◆ About this exercise
Copy out every line of the data exactly; do not include the images.

(Exercise data begins)

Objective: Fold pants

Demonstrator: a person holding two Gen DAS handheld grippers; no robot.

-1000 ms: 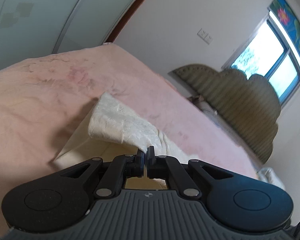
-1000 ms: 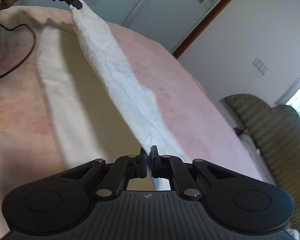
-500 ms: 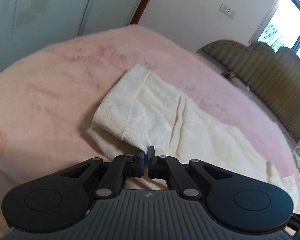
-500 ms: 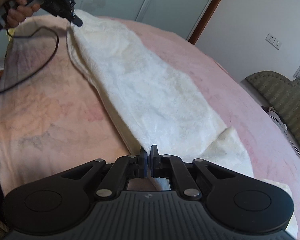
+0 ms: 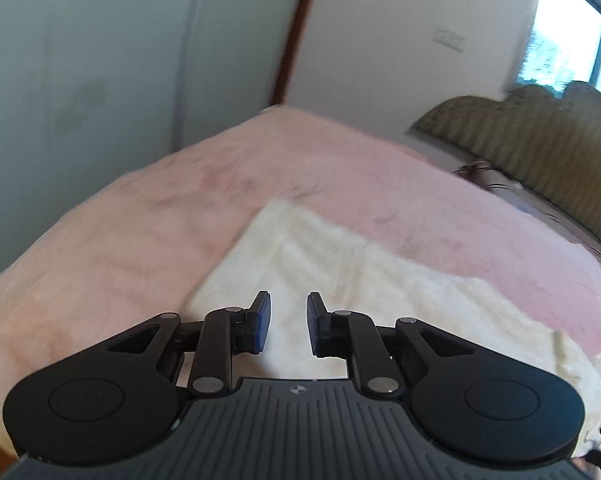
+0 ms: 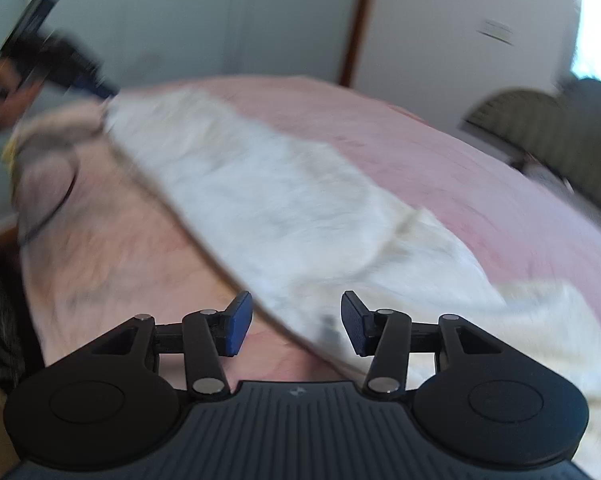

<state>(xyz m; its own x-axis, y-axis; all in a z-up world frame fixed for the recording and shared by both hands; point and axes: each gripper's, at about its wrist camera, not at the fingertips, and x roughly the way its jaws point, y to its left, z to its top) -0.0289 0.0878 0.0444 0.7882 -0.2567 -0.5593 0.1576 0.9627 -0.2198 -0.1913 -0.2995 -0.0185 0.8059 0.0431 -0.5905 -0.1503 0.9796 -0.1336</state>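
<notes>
Centrally, cream pants (image 6: 284, 216) lying flat lengthwise on pink bed (image 5: 148, 216), left claw (image 5: 287, 322) & right claw (image 6: 296, 322) jaws just opening, nothing gripped, padded headboard (image 5: 540, 136) at far right, wardrobe doors (image 5: 100, 48) behind, blurred hand (image 6: 8, 96) upper left.

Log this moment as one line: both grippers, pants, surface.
left gripper: open, jaws just opening, nothing gripped | right gripper: open, jaws just opening, released | pants: lying folded lengthwise | pink bedspread: under pants

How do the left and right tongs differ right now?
The right tongs gape wider than the left tongs. The left tongs have only the cream pants behind their gap; the right tongs straddle the pants' edge, pink bedspread showing too. Both have just been opening, pads off the cloth.
</notes>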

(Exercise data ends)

◆ Response below
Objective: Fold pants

Demonstrator: a person holding two Gen DAS handheld grippers; no robot.

-1000 ms: 
-1000 ms: 
-500 ms: 
-500 ms: 
+0 ms: 
+0 ms: 

<state>(xyz m; its own x-axis, y-axis; all in a z-up world frame fixed for the recording and shared by both hands; point and axes: each gripper's, at about its wrist camera, not at the fingertips, and x roughly the way its jaws point, y to its left, z to its top) -0.0289 0.0878 0.0444 0.7882 -0.2567 -0.5593 0.1576 0.9627 -0.2198 -0.1913 -0.2995 -0.0185 0.8059 0.0431 -0.5905 -0.1503 0.9796 -0.1336</state>
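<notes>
Centrally, cream pants (image 6: 284, 216) lying flat lengthwise on pink bed (image 5: 148, 216), left claw (image 5: 287, 322) & right claw (image 6: 296, 322) jaws just opening, nothing gripped, padded headboard (image 5: 540, 136) at far right, wardrobe doors (image 5: 100, 48) behind, blurred hand (image 6: 8, 96) upper left.

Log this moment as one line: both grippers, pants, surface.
left gripper: open, jaws just opening, nothing gripped | right gripper: open, jaws just opening, released | pants: lying folded lengthwise | pink bedspread: under pants

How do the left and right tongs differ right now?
The right tongs gape wider than the left tongs. The left tongs have only the cream pants behind their gap; the right tongs straddle the pants' edge, pink bedspread showing too. Both have just been opening, pads off the cloth.
</notes>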

Nothing remains to add to the answer.